Last year, Delta lost more than $ 150 million. The reason for the losses was the failure of the Delta data center, which we
wrote about at one time. It's about the company Delta Air Lines, many thousands of passengers who could not fly anywhere because of a crash in DC, located in Atlanta, USA. Like almost any company, Delta Air Lines data centers have duplicate systems that start to work if something goes wrong. Tens of millions of US dollars were invested in backup systems, but at the right time they simply did not work properly.
Then there was no switching from the main power system to the auxiliary generator, and the servers simply shut down after discharging the UPS. This incident affected the performance of the DC company. What happened this month, almost a year later, was analyzed by vice president of Amazon Web Services, John Hamilton. In particular, he said that the problem arose because of several rare failures following one after another. But, according to him, this happens more often than usual.
That very rare coincidence in his career has happened twice already, and the Delta case is the third. And this particular case is the most indicative. Firstly, its negative effect is quite high. Secondly, the incident has already been analyzed and analyzed on the shelves, thirdly, all this does not happen so often, so few people have time to prepare for the onset of the “X hour”.
')
To begin with, it is worth remembering that Delta had to cancel 1000 flights at once in one day, 775 - the next day, and 90 - in another day. As mentioned above, the company lost about $ 150 million, although airlines already have not very high profitability, so you can only compensate for the loss within a few years.
By the way, problems in data centers occur much more often than they are said to be. Just in this particular case, everything came out, the airline with all the desire could not hide anything.
But what happened? The report stated that "the mechanism for switching the main power supply to the emergency one failed, as a result of which the backup system did not turn on." In order to better understand the nature of the problem, it is worth remembering what equipment is commonly used to switch.
In a normal situation, electricity enters the DC through medium-voltage transformers and automation to bespereboynik, which are the ultimate power source for critical equipment such as servers, data storage and network equipment. In the same usual situation, automation usually only monitors the quality of the supplied energy.
A Delta Airlines employee helps a passenger whose flight has been canceled understand the situation.If the automation detects a failure, it waits a few seconds (in most cases) to normalize the situation.

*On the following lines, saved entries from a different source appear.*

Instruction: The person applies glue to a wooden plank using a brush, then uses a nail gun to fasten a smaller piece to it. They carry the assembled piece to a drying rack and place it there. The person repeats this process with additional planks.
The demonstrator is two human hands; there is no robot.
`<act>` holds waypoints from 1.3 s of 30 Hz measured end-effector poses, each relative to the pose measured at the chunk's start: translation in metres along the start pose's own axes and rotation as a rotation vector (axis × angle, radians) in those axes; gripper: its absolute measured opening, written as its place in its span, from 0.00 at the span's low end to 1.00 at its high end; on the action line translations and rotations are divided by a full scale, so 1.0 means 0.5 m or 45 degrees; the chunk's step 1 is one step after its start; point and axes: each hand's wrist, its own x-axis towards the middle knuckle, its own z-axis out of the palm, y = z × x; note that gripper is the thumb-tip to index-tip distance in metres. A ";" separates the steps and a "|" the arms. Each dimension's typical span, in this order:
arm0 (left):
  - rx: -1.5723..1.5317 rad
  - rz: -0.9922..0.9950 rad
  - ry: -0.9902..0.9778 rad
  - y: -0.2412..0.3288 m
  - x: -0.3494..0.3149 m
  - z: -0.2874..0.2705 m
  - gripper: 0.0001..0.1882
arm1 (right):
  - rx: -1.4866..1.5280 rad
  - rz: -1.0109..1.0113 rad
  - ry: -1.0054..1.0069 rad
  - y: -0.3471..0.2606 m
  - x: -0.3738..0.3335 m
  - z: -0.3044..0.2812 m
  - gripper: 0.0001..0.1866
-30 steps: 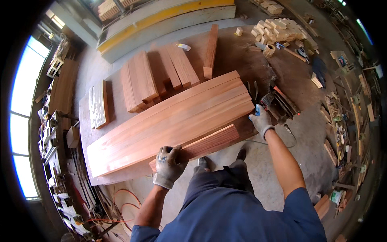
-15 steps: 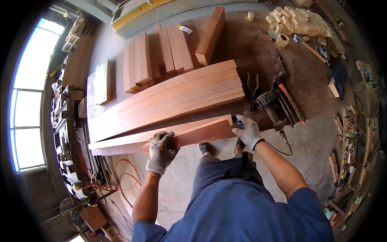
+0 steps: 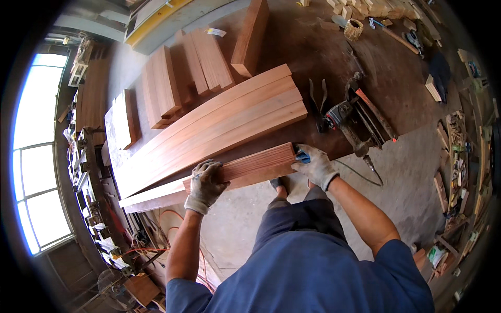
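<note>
A short reddish-brown wooden board with fine lengthwise stripes (image 3: 258, 163) is held at the lower centre of the frame, over the near edge of the broad brown bench (image 3: 402, 104). Its left part is grasped by the left hand in a pale grey work glove (image 3: 206, 181), the fingers being bent over the top and the thumb laid across the near face. Its right end is met by the similarly gloved right hand (image 3: 315, 164); the fingers are curled there, but whether they are clenched on the wood cannot be told. A long, pale-edged wooden board (image 3: 151, 195) is seen behind and to the left, partly covered by the striped one.

The striped board can be judged stiff, solid and moderately heavy, unlikely to bend or to slip in dry gloves; its corners could be dented if knocked. It is best taken near both ends, with the weight shared and the thumbs kept along the near face.

As for containers, a small straw-coloured cylindrical pot (image 3: 352, 32) is placed at the upper right, and its contents cannot be made out. At the lower right, a rounded white-and-green object (image 3: 436, 254), possibly a tub, is seen too indistinctly for any contents to be named.
</note>
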 end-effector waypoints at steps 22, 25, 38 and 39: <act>0.034 0.201 -0.163 0.288 0.179 0.091 0.48 | -1.228 0.135 0.471 -0.011 0.016 -0.246 0.44; 0.021 0.197 -0.174 0.296 0.185 0.120 0.42 | -1.268 0.342 0.320 0.037 0.033 -0.253 0.50; -0.022 0.290 0.055 0.283 0.188 0.158 0.25 | -0.732 0.088 0.309 0.006 -0.007 -0.301 0.41; -0.024 0.283 0.055 0.284 0.187 0.159 0.25 | -0.545 -0.015 0.321 -0.015 -0.020 -0.315 0.39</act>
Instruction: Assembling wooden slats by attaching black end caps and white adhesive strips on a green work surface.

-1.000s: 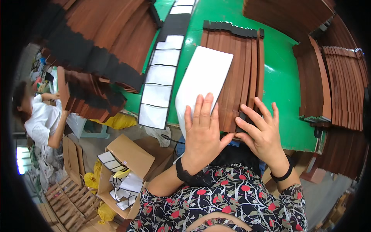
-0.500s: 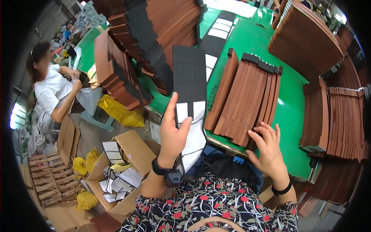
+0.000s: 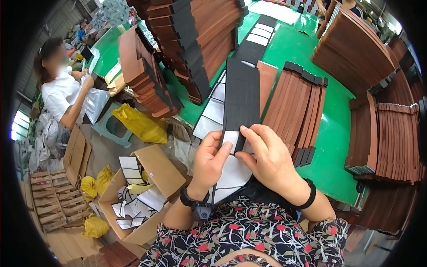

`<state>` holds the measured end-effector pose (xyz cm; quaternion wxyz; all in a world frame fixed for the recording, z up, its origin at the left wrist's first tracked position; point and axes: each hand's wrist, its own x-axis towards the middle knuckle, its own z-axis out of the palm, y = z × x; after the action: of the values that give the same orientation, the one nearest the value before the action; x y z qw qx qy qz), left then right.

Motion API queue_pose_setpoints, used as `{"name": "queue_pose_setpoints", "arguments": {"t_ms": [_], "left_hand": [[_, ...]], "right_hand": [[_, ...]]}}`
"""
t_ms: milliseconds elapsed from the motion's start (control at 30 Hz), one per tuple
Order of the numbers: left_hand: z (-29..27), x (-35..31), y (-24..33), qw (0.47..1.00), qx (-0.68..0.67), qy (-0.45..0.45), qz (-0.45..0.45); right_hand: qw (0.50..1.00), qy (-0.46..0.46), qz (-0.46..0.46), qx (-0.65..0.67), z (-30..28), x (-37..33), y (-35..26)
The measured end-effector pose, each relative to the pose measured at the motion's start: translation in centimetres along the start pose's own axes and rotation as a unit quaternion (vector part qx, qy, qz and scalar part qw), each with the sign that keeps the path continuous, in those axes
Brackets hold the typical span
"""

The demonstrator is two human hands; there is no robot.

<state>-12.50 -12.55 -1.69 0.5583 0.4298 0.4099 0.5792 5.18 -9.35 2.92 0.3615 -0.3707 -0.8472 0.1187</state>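
Note:
A black foam strip with white backing paper on its lower part is held upright in front of me. My left hand grips its left edge, thumb pressed on the white paper. My right hand is closed at the strip's right edge, thumb and forefinger pinching near where black meets white. To the right lies a row of brown slats with black pads on their far ends and on some near ends. Behind the strip a single brown slat partly shows.
Another black-and-white strip lies on the green table. Tall brown slat stacks stand behind, with more stacks at right. An open carton of white scraps sits on the floor at left. A person handles a plastic bag.
My right hand has left the brown slats and moved left to pinch the strip. The strip and my left hand have shifted to the right. Black pads now show at the slats' near ends.

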Motion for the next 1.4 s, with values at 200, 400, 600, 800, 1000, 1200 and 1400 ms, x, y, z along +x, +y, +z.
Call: {"name": "queue_pose_setpoints", "arguments": {"t_ms": [200, 400, 600, 800, 1000, 1200, 1400], "left_hand": [[0.2, -0.9, 0.3, 0.999, -0.038, 0.004, -0.004], [-0.2, -1.3, -0.6, 0.999, -0.031, 0.007, -0.007], [2.4, -1.6, 0.1, 0.993, 0.038, 0.040, 0.106], [1.2, -1.3, 1.4, 0.932, 0.328, 0.029, 0.151], [2.3, -1.3, 2.2, 0.724, 0.614, 0.120, 0.289], [5.0, -0.5, -0.2, 0.740, 0.631, -0.008, 0.232], [6.6, 0.5, -1.9, 0.732, 0.641, -0.093, 0.210]], "right_hand": [[0.999, -0.026, 0.010, 0.031, 0.1, -1.2, -0.4], [0.999, -0.040, -0.004, 0.008, -0.2, -1.5, -0.5], [0.996, 0.064, -0.065, 0.002, 0.9, -2.6, 0.1], [0.985, 0.158, -0.065, -0.025, -2.3, -2.5, 1.5], [0.978, 0.127, 0.159, 0.040, -7.3, -6.3, 4.8], [0.966, 0.029, 0.236, 0.099, -7.4, -8.6, 4.1], [0.987, 0.002, 0.144, -0.075, -6.0, -8.9, 4.9]]}}
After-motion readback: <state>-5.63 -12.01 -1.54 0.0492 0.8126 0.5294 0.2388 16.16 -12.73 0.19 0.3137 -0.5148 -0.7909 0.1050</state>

If there is no energy or its parameters are not what is required, emergency generators come into operation. To enter into the work of the generator is also enough for a few seconds. As soon as it enters the optimal mode, and all the parameters of the generated energy correspond to the specified, the network switches to the generator, disconnecting from the main power source. In the course of these few seconds that are necessary for the automatics to assess the situation and further actions, uninterrupted batteries give the necessary current - in this case, they cannot do without them. As soon as the main source “comes to life”, the reverse switching takes place.
In most cases, everything goes as it should. Problems occur so rarely that the vast majority of companies never encounter a failure of automation in the energy infrastructure. But if automation fails, then the company may face problems and losses, as in the case of Delta. How can she let down? The fact is that the generator manufacturers use special software that monitors the voltage in the network during a failure. If it is too high or the automatics "do not like" something else, then the generator simply does not turn on. The fact is that its cost can reach a million dollars or even higher, and the equipment manufacturer believes that the best way out is not to risk the generator.
But in some cases, a million dollars is nothing compared to total losses from a crash, so data center engineers may prefer to start the generator, even with the likelihood of damage. In the case of Delta Airlines, the technicians could not do anything, because the automation decided to block an expensive generator (at the beginning it was not for nothing that several tens of millions of US dollars were invested in the backup system). 5-10 minutes, and the UPS is discharged, the server and other equipment are shut down Delta also had a fire.
And here is Amazon? The fact is that the vice-president of this company somehow ran into a similar problem. He drove out of the data center, away from a decent distance. And then he one after another began to receive messages about UPS outages. When he returned, he understood exactly what had happened - the situation was similar to the one that occurred in the Delta data center, only without a fire. It was surprising that the automation manufacturer refused to help remove the unit from the generator and start it, despite the fact that the data center team was ready to take the risk of damage to the equipment. As a result, Amazon also suffered losses, although not as significant as Delta. In the case of Amazon, contact was made with the manufacturer of automation and custom software was created that turned on the generator in any problematic cases, if the situation required it.
In most cases, the generator will work in normal mode, although the load may be slightly higher than normal. There is no sense to keep it in the conditions of a power outage in the data center, this is the wrong priority. When it comes to hundreds of millions of US dollars, the loss of a few more hundred thousand or a million plays a minor role. In the case of Delta, blocking the generator led to the consequences already described and the loss of not even hundreds, but one and a half hundred million US dollars.